There is a problem with this network , In judging the third word Teddy( Figure number 1 Shown ) Is it part of a person's name , It's not enough just to look at the front part of the sentence , To judge 𝑦^<3>( Figure number 2 Shown ) yes 0 still 1, Except before 3 Word , You need more information , Because before 3 A word can't tell what they're saying Teddy The bear , Or the former president of the United States Teddy Roosevelt, therefore This is a non bidirectional or forward only RNN. What I just said is always true , No matter these units ( Figure number 3 Shown ) It's standard RNN block , still GRU Unit or LSTM unit , As long as these components are forward only .
how can BRNN solve this problem?
Input only 4 individual ,𝑥<1> To 𝑥<4>. The network from here will have a forward loop unit called 𝑎⃗⃗ <1>,𝑎⃗⃗ <2>,𝑎⃗⃗ <3> also 𝑎⃗⃗ <4>, I put a right arrow on it to show the forward loop unit , All four cycle units have a current input 𝑥 Input in , Predicted 𝑦<1>,𝑦<2>,𝑦<3> and 𝑦<4>.
Here is a 𝑎⃖⃗⃗<1>, The left arrow represents a reverse connection ,𝑎⃖⃗⃗<2> Reverse connection ,𝑎⃖⃗⃗<3> Reverse connection ,𝑎⃖⃗⃗<4> Reverse connection , So the left arrow here represents a reverse connection .
Given an input sequence 𝑥<1> To 𝑥<4>, This sequence First calculate the forward 𝑎⃗⃗ <1>, Then calculate the forward 𝑎⃗⃗ <2>, next 𝑎⃗⃗ <3>,𝑎⃗⃗ <4>. and The reverse sequence is calculated from 𝑎⃖⃗⃗<4> Start , Go in reverse , Calculate the reverse 𝑎⃖⃗⃗<3>. What you calculate is the network activation value , It's not reverse but forward propagation , And this one in the picture Part of the forward propagation is calculated from left to right , Part of the calculation is right to left . After calculating the reverse 𝑎⃖⃗⃗<3>, You can use these activation values to calculate the reverse 𝑎⃖⃗⃗<2>, And then it's reverse 𝑎⃖⃗⃗<1>, After all these activation values have been calculated, the prediction results can be calculated .
for instance , In order to predict the result , Your network will be like 𝑦^<𝑡>,𝑦^<𝑡> = 𝑔(𝑊𝑔[𝑎⃗⃗ <𝑡> , 𝑎⃖⃗⃗<𝑡>] + 𝑏𝑦).

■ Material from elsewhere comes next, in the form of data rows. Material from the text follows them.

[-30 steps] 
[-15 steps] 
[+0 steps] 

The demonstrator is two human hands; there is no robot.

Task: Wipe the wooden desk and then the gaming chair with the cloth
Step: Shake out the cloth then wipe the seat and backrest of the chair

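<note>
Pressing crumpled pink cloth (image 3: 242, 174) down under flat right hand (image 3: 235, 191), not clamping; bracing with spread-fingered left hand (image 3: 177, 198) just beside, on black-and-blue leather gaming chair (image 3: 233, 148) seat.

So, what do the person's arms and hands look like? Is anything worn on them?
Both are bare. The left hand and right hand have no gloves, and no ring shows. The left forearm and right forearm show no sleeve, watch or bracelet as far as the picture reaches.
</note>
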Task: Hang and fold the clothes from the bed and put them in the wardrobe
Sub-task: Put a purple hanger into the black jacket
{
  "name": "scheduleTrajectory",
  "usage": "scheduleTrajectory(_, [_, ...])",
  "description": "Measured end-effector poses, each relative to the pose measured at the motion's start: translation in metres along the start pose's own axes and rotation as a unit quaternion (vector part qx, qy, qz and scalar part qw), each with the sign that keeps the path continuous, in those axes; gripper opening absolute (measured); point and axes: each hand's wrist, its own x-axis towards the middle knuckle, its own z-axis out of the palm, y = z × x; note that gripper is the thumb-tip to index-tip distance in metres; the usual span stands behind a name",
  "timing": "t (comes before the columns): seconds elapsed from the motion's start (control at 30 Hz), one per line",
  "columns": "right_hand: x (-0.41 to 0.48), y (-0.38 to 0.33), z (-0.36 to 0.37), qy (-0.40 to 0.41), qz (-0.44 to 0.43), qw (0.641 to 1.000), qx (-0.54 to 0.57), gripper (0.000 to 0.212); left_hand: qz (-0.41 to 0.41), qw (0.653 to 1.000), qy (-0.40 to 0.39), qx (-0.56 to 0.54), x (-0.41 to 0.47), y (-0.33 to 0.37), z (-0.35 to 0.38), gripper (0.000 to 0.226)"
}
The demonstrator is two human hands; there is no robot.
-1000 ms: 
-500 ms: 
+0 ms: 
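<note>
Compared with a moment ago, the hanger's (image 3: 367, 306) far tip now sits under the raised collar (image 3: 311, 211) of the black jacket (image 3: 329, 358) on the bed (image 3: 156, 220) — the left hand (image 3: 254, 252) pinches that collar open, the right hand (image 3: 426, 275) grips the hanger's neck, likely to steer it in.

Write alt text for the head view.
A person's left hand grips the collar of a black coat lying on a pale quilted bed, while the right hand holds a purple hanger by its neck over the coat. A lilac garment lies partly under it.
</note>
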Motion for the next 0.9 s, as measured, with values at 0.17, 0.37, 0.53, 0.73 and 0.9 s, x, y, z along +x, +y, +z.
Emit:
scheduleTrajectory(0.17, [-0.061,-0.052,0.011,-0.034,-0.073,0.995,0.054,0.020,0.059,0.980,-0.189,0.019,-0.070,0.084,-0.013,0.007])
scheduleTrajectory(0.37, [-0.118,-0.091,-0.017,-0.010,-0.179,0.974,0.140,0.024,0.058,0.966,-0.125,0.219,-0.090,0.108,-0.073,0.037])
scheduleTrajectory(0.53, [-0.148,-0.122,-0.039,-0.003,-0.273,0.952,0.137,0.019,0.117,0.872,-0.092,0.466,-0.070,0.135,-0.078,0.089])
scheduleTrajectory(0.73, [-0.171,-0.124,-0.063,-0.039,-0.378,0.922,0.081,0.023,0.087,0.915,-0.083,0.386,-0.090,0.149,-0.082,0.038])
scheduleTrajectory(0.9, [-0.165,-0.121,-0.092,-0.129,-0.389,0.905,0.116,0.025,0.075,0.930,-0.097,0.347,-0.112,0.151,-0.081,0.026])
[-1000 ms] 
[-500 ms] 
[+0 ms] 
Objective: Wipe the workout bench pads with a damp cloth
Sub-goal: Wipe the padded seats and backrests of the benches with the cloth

For example, you need to observe time 3 The prediction here , Information from 𝑥<1> To come over , Through here , Prior to the 𝑎⃗⃗ <1> To the forward 𝑎⃗⃗ <2>, There are expressions in these functions , To the forward 𝑎⃗⃗ <3> Until then 𝑦^<3>, So from 𝑥<1>,𝑥<2>,𝑥<3> All incoming information will be taken into account , And from 𝑥<4> Incoming information flows in the opposite direction 𝑎⃖⃗⃗<4>, To reverse 𝑎⃖⃗⃗<3> Until then 𝑦^<3>, This makes time 3 The results of the prediction not only input the past information , And now the message , This step involves forward and backward information dissemination as well as future information .
This is a two-way recurrent neural network , And these basic units are not just standards RNN unit , It can also be GRU Unit or LSTM unit . in fact , A great deal of NLP problem , For a large number of texts with natural language processing problems , Yes LSTM Two way of unit RNN Models are the most used . So if there is NLP problem , And the text and sentences are complete , First of all, we need to calibrate these sentences , One has LSTM Two way of unit RNN Model , Having forward and reverse processes is a good first choice
Deep circulation neural network (Deep RNNs)
use 𝑎[1]<0> To represent the first layer , So we're now use 𝑎[𝑙]<𝑡> To represent the l Activation value of layer , This means the second 𝑡 Some time , In this way, we can express . Activation value of the first time point of the first layer 𝑎[1]<1>, this (𝑎[1]<2>) Is the activation value of the second time point of the first layer ,𝑎[1]<3> and 𝑎[1]<4>. And then we Stack these on top , This is a new network with three hidden layers .
Look at the value 𝑎[2]<3> How is it calculated .
Activation value 𝑎[2]<3> There are two inputs , One is the input from below , There's another input coming from the left ,𝑎[2]<3> = 𝑔(𝑊𝑎[2][𝑎[2]<2>, 𝑎[1]<3>] + 𝑏𝑎[2]), This is how the activation value is calculated . Parameters 𝑊𝑎[2] and 𝑏𝑎[2] It is the same in the calculation of this layer , Correspondingly, the first layer also has its own parameters 𝑊𝑎[1] and 𝑏𝑎[1].
边栏推荐
- ACM. HJ48 从单向链表中删除指定值的节点 ●●
- MCU essay
- Parameter calculation of deep learning convolution neural network
- Digital white paper on total cost management in chain operation industry
- 深度学习——GRU单元
- 想转行,却又不知道干什么?此文写给正在迷茫的你
- 2021 China Enterprise Cloud index insight Report
- Network, network card and IP configuration
- C. Fishingprince Plays With Array
- Introduction notes to pytorch deep learning (11) neural network pooling layer
猜你喜欢

期末复习-PHP学习笔记5-PHP数组

Use of nested loops and output instances

2021 China Enterprise Cloud index insight Report

深度学习——BRNN和DRNN

深度学习——嵌入矩阵and学习词嵌入andWord2Vec

深度学习——GRU单元
![November 21, 2021 [reading notes] - bioinformatics and functional genomics (Chapter 5 advanced database search)](/img/20/bbb6e740df96250016147c54bc6cc1.jpg)
November 21, 2021 [reading notes] - bioinformatics and functional genomics (Chapter 5 advanced database search)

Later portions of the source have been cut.